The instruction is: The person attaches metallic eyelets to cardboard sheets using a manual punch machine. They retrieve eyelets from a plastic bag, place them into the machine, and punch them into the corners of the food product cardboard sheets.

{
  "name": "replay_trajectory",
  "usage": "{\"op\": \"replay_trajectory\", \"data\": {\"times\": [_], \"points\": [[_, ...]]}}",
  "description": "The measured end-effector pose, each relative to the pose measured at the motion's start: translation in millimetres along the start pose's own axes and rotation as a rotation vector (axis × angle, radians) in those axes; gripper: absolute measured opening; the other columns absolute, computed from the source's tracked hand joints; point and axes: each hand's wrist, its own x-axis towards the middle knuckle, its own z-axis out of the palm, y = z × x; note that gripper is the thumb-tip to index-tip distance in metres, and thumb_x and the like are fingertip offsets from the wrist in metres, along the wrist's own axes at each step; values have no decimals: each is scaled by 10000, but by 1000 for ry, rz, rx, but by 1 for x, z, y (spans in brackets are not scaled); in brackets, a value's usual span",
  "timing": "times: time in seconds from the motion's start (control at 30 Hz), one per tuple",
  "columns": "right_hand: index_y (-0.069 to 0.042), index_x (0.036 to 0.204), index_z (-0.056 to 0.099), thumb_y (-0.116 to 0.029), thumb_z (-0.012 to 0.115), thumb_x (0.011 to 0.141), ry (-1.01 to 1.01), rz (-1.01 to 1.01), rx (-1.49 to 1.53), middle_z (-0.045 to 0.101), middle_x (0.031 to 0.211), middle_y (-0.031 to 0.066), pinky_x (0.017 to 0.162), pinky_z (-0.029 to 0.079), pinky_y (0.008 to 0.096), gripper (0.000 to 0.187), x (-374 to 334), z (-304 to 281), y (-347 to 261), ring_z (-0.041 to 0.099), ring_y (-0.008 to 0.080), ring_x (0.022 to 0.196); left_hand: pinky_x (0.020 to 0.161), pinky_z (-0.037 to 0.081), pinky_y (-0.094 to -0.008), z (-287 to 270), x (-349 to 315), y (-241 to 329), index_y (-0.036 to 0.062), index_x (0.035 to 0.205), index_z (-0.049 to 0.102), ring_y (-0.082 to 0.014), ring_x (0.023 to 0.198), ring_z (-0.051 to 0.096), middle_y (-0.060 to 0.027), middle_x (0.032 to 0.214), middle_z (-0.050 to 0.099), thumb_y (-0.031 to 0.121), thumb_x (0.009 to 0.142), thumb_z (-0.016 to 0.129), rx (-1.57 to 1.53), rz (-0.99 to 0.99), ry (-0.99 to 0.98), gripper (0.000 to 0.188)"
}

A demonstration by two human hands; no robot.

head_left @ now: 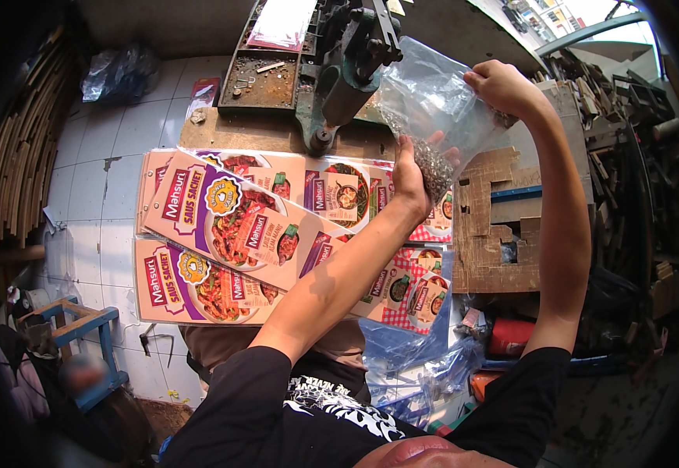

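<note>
Holding a clear bag [428,100] of small shiny pieces [434,168] above the tabletop's [226,134] far side, just right of the metal press [347,90].
The left hand [411,179] has its grip clasped around the bag's bulging bottom, fingers showing through the plastic; the right hand [503,86] pinches its upper right edge. Printed boards [238,210] overlap along the tabletop's near edge.

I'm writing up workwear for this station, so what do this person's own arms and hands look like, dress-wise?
The left hand and right hand are bare: no gloves, watch or bracelet shows. Short, plain black sleeves leave both forearms uncovered. They belong to a black shirt with white chest print.
</note>
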Motion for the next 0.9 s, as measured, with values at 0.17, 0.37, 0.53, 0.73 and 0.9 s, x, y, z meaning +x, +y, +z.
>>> {"op": "replay_trajectory", "data": {"times": [0.17,0.37,0.53,0.73,0.9], "points": [[14,1015,650,-377,531,999,56,-60,-56,648,734,128,600,520,387,409,10,3,9,648,218,646,929,520,-436,6,-3,5,33,1343,477,-289,1069,612,-97,1349,567,526,1049,214,-22,-55,-33,631],[17,1052,651,-360,536,997,12,-32,-28,657,745,125,527,531,373,398,9,-2,-6,649,217,595,933,508,-418,10,-4,12,40,1339,492,-276,1077,598,-73,1349,566,535,1046,229,-49,-65,3,633],[-74,1164,684,-394,572,964,-15,14,-71,710,1014,200,847,524,422,393,11,-7,-15,686,351,962,929,506,-418,9,-1,14,53,1340,496,-273,1093,585,-72,1327,574,537,1044,236,-67,-76,-5,624],[-78,1168,683,-406,581,957,-59,21,-73,705,1044,205,862,522,426,403,13,-13,-21,679,358,991,921,510,-428,3,6,14,69,1334,488,-283,1094,586,-105,1316,575,519,1048,247,-76,-84,-48,586],[-75,1169,682,-412,586,954,-8,-25,-97,706,1041,203,856,521,428,411,20,-7,-11,680,359,985,890,535,-462,11,3,13,161,1343,380,-315,1069,618,-131,1324,569,440,1066,261,-62,26,21,410]]}}
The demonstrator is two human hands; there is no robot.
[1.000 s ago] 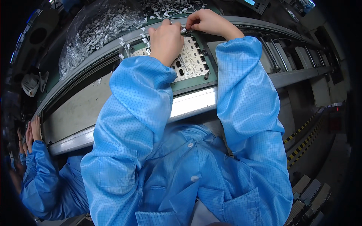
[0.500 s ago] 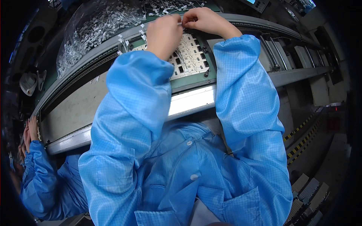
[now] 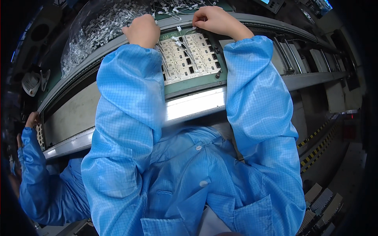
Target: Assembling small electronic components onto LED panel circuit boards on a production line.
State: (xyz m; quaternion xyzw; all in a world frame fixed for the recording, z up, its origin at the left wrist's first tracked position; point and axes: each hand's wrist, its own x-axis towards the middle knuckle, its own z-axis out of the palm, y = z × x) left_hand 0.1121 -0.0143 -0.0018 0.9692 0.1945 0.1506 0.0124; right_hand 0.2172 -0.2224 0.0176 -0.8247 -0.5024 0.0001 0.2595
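Note:
My right hand is at the far edge of a green carrier, its thumb and forefinger pinched together on a thin white cable. Pale circuit boards with small black parts sit side by side in that carrier. Across them lie white cables with a white connector on one end. Farther left, by the far rail, my left hand is curled closed with its back toward me. Its fingertips are hidden, and I cannot make out what they hold.
A clear plastic bag heaped with white connector cables lies beyond the rail at the left. More cables are scattered at the back. The metal conveyor's near rail runs before me. At far left, a co-worker's hand is at the line.
My left hand has moved left, away from my right hand, uncovering the boards and the cables on them. My right hand stays almost in place. The co-worker's hands have shifted.

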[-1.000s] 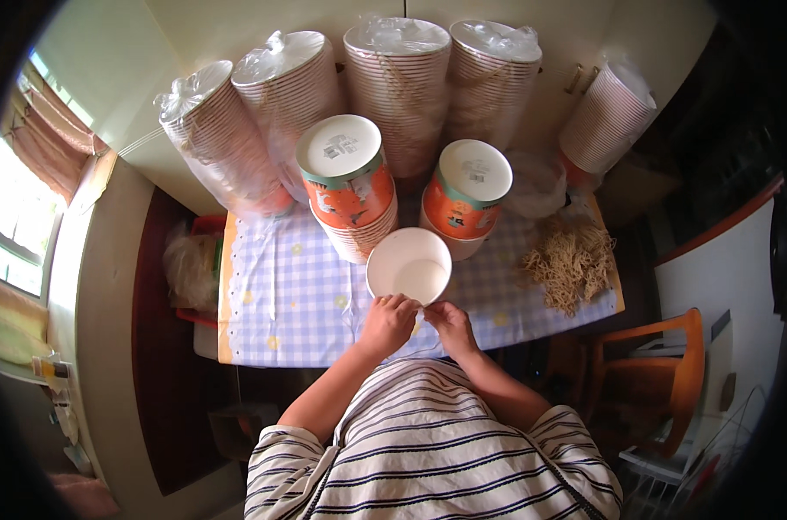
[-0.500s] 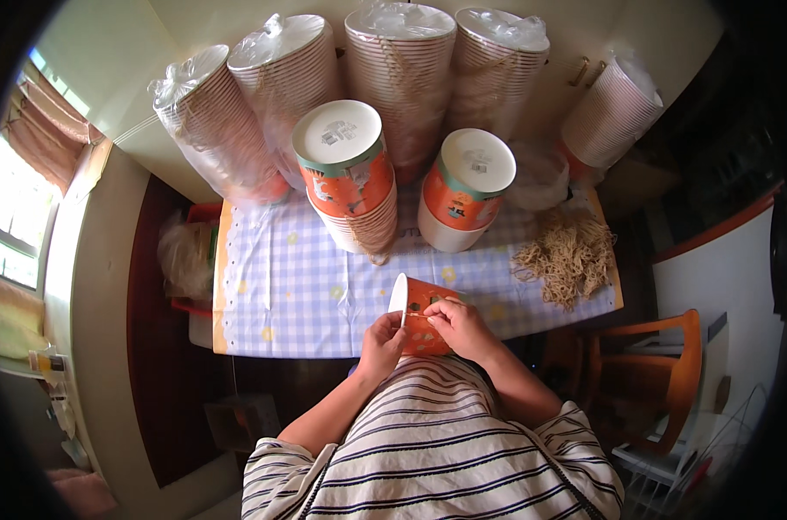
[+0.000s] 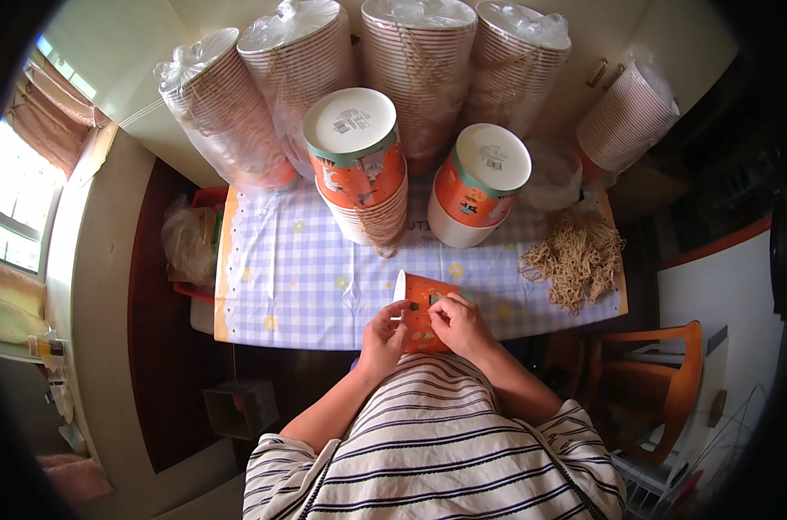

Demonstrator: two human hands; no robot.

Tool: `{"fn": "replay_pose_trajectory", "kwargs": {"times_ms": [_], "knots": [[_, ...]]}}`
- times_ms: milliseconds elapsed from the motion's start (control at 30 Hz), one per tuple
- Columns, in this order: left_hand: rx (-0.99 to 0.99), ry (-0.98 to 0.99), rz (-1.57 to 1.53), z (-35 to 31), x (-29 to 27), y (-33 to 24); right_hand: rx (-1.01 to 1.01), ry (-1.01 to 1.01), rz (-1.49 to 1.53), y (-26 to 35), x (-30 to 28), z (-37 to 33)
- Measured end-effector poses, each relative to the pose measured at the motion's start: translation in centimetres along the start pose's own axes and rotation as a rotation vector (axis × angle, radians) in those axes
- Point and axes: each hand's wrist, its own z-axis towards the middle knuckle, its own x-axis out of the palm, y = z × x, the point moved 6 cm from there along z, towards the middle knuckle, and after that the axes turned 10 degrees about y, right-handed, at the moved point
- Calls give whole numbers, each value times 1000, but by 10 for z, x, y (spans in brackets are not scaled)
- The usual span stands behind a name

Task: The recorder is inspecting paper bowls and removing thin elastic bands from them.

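An orange paper bucket (image 3: 423,326) with a white rim and printed figures lies on its side at the table's front edge, against my body. Its open end faces left. My left hand (image 3: 382,343) is closed at the rim, with thumb and fingers pinching it. Over the bucket's printed side, my right hand (image 3: 463,328) has thumb and forefinger pressed together; whatever they hold is too small to make out. To the right on the tablecloth lies a tangled heap of tan cord loops (image 3: 573,260).
Beyond my hands stand a taller upside-down bucket stack (image 3: 359,178), with cord hanging on it, and a shorter stack (image 3: 478,186). Several plastic-wrapped bucket stacks (image 3: 415,78) line the back. A checked tablecloth (image 3: 307,299) covers the table. A wooden chair (image 3: 640,381) is at right.
A thin light strand seen between my fingers is no longer clear. My left fingers have shifted at the rim, and my right hand sits slightly farther from it. The whole view has shifted a little.
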Motion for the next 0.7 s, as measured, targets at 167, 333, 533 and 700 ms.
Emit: {"fn": "replay_pose_trajectory", "kwargs": {"times_ms": [167,333,533,700], "knots": [[13,-94,50,6,-8,9,11,39,65,1,0,-3],[-6,-133,179,6,-5,2,0,8,27,-7,-5,-3],[59,-128,222,6,-3,-6,25,-5,34,-7,-8,-4],[40,-147,255,7,0,-13,-5,27,16,-3,-8,-5]]}}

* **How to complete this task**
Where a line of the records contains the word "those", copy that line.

* **Result for this task**
  "description": "The measured end-effector pose, each relative to the pose measured at the motion's start: translation in millimetres along the start pose's own axes and rotation as a rotation vector (axis × angle, radians) in those axes; gripper: absolute measured opening; the other columns absolute, computed from the source's tracked hand joints; point and axes: each hand's wrist, its own x-axis towards the middle knuckle, its own z-axis out of the palm, y = z × x; note that gripper is the thumb-tip to index-tip distance in metres, and thumb_x and the like are fingertip offsets from the wrist in metres, along the wrist's own axes at each step; values have no decimals: each is scaled by 10000, but by 1000 for ry, rz, rx, but by 1 for x, z, y (spans in brackets are not scaled); in brackets, a value's usual span",
- Measured end-effector poses, each relative to the pose measured at the motion's start: translation in centimetres along the start pose's own axes and rotation as a rotation vector (axis × angle, radians) in those axes

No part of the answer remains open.